America spends more than any other nation in the world on environmental research, and we’re going to continue this pioneering effort to protect the environment and put that environmental expertise to work in the developing world as well. We cannot pollute today and postpone the cleanup until tomorrow.
We have got to make pollution prevention our aim. And sharing our expertise with the world is one way to do exactly that.
Today I want to announce a new environmental initiative—one that will bring the Environmental Protection Agency and the Peace Corps together in a joint venture in the service of the global environment.
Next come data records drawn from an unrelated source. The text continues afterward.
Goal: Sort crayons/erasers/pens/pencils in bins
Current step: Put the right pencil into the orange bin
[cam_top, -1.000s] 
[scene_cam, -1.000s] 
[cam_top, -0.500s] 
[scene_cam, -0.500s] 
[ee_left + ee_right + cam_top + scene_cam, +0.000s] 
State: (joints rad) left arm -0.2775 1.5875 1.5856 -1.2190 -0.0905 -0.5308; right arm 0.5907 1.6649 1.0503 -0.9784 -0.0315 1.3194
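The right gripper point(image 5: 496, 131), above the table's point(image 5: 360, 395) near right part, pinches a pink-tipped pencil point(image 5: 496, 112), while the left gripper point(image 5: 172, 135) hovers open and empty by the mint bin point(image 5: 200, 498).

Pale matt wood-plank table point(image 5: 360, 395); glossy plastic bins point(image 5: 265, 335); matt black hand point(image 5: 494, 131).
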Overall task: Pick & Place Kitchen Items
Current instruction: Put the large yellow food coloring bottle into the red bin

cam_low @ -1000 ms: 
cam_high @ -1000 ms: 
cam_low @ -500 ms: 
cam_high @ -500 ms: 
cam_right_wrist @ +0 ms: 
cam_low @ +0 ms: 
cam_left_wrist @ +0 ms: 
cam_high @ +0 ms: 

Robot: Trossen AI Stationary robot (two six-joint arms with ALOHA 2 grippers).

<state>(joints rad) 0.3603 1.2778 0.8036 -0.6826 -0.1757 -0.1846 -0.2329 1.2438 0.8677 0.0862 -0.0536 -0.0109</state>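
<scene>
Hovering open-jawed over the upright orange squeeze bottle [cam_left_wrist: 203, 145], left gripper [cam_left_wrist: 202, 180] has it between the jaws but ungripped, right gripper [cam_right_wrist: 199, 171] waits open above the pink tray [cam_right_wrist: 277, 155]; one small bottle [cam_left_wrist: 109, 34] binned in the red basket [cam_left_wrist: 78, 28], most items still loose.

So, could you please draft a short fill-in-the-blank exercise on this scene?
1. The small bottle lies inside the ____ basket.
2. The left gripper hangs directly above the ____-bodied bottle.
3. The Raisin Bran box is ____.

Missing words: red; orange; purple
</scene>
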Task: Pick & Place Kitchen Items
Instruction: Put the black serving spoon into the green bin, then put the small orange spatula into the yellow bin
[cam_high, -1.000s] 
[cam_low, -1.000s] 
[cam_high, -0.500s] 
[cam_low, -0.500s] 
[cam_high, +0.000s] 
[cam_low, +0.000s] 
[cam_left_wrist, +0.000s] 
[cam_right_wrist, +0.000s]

Beginning in 1990, as part of their standard preparation for duty, Peace Corps volunteers will be trained by the EPA to deal with the full range of environmental challenges—water pollution, prevention, waste disposal, reforestation, pesticide management. Armed with greater knowledge about our environment, our Peace Corps volunteers are going to help spread the word in the developing world. They’ll work to stop pollution before it starts and ensure that economic development and environmental stewardship go hand in hand.
Montanans know more than most how much that means, how vital it is for us to accept our responsibilities, our stewardship of the environment in Montana, across America, and around the world. We hold this land in trust for the generations that come after. The air and the Earth are riches we simply cannot squander.
One hundred years ago, Montana was a land where man sought the treasure that lay beneath the Earth. Today it’s the land itself we treasure —a living legacy we must preserve and pass along.
One hundred years from now, on the bicentennial of this great state, we want our children’s great-grandchildren to enjoy the natural wonders that abound across Montana today. From Glacier down to Yellowstone and out to the Great Plains—we want to know that 100 years from now the legacy will live on…
Thank you for coming out to give me this warm Montana welcome. God bless you, and God bless the state of Montana and bring it another 100 years of happiness.